**Your goal:**
Copy every line that contains the string "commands" from the entries below.

(Dataset records)

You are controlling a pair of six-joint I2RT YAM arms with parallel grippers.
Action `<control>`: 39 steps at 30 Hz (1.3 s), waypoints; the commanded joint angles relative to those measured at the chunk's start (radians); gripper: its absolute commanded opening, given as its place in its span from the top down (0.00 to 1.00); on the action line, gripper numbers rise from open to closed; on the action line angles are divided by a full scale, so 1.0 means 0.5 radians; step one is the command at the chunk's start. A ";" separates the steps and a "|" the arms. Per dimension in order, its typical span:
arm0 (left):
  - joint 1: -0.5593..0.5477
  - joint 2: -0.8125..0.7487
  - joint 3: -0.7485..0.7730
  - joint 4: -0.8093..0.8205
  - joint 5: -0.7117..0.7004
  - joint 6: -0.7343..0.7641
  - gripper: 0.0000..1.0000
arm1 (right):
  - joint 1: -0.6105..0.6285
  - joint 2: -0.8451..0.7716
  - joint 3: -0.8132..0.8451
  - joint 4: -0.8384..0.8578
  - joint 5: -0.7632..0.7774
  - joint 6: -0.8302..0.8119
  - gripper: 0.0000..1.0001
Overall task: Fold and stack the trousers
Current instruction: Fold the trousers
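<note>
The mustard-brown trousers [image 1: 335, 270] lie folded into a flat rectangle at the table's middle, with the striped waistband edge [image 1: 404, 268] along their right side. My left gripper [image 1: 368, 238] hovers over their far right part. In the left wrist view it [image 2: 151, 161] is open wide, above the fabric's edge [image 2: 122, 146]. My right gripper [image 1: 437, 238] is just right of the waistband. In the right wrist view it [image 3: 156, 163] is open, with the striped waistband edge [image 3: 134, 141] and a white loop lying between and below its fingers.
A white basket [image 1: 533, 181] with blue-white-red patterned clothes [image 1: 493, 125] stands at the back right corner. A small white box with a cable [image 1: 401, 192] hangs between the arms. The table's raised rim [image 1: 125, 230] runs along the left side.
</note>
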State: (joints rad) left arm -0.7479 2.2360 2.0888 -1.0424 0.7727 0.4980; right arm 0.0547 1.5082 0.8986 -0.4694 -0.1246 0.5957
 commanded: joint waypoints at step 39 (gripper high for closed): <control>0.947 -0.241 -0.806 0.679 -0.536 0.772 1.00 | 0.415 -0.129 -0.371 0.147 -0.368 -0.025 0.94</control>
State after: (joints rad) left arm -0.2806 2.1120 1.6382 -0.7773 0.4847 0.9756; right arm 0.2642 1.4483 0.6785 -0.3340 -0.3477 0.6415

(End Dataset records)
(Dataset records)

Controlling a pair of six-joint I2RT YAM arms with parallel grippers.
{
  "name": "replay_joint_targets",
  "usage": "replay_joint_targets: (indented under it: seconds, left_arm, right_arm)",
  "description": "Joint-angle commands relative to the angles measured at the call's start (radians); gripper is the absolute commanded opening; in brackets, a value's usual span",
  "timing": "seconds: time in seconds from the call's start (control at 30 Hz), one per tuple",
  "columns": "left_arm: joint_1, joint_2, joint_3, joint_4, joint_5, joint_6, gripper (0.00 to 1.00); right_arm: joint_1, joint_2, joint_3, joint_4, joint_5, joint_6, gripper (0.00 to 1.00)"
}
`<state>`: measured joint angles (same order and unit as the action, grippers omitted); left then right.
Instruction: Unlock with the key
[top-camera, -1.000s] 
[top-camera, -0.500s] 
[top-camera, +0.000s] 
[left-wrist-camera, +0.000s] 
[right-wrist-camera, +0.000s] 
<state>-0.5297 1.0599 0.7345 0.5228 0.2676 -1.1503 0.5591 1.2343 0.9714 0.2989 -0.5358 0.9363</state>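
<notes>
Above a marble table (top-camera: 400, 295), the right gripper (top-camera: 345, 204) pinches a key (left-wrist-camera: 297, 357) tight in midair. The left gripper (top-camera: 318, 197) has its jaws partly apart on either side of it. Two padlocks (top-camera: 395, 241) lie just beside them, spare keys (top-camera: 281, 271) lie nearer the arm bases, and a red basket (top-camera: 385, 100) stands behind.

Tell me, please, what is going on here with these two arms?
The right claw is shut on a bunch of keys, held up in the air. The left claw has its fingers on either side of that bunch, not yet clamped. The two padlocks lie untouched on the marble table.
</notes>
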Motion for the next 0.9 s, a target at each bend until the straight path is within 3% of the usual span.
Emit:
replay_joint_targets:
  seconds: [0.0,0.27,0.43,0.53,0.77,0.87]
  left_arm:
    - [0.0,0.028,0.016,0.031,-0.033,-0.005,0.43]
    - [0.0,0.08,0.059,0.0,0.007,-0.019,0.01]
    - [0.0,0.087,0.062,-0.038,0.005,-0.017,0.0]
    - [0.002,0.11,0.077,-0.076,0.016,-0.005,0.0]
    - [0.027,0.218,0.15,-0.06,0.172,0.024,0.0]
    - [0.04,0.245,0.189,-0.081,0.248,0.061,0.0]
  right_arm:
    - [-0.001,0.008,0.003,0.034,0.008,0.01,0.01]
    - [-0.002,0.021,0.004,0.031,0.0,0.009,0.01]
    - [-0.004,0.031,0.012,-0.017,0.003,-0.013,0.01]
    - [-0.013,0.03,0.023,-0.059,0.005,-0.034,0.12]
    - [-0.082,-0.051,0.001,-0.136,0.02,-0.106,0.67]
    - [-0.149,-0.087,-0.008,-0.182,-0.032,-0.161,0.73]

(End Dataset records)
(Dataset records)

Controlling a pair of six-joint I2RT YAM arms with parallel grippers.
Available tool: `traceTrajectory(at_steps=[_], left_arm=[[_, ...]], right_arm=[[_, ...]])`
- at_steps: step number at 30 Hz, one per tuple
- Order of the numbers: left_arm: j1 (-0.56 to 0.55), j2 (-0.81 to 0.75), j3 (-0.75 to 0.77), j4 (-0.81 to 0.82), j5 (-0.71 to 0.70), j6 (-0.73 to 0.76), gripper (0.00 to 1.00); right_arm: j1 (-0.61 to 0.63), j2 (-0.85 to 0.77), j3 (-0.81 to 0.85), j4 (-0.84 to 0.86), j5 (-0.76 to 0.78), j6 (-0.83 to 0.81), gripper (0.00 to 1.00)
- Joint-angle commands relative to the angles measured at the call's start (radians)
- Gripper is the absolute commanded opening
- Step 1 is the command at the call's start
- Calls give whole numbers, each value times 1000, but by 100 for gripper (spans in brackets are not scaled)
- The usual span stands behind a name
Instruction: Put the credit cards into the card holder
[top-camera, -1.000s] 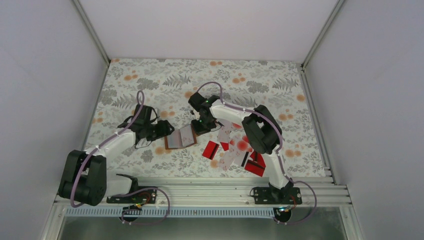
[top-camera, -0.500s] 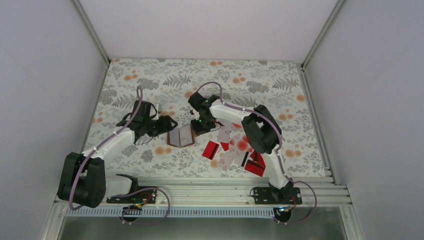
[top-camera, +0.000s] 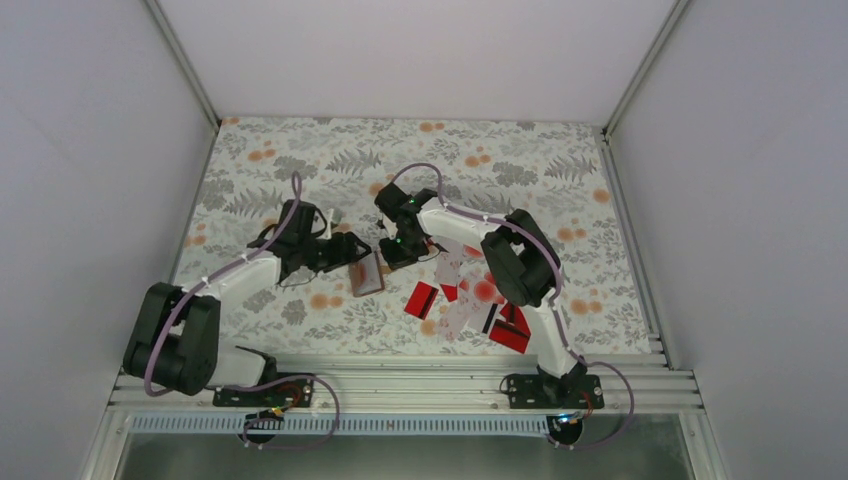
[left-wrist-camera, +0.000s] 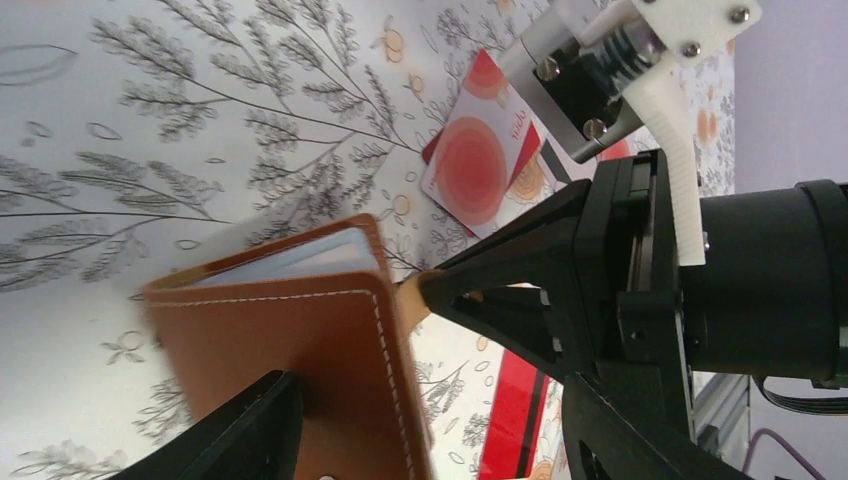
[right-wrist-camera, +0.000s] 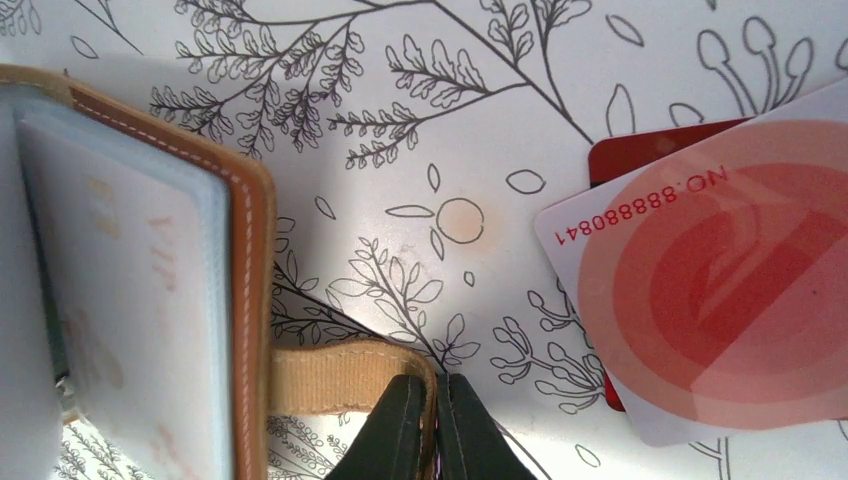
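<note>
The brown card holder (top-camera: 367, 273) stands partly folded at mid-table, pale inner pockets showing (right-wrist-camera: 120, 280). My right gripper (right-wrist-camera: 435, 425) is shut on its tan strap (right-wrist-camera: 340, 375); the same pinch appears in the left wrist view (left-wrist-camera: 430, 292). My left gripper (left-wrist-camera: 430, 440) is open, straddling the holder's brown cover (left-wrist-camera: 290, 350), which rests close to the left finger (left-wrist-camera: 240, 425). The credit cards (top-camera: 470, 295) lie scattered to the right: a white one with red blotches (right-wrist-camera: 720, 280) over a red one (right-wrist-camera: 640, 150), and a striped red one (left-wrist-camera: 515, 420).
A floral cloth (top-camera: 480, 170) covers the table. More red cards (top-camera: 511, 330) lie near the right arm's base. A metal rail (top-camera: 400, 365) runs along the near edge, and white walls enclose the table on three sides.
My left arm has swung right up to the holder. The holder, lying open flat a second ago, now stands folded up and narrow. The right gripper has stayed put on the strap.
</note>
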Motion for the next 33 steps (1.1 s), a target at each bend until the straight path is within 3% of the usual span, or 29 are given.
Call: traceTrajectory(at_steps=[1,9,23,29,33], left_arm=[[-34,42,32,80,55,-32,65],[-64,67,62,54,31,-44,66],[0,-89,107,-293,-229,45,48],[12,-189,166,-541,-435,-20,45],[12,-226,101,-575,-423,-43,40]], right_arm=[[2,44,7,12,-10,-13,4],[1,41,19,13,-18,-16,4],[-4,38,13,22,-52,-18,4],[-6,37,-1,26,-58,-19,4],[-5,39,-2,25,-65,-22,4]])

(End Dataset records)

**Exercise solution:**
  "description": "Joint-angle commands relative to the angles measured at the call's start (radians); gripper is the absolute commanded opening; in brackets, a value's usual span",
- Joint-angle commands relative to the angles measured at the call's start (radians)

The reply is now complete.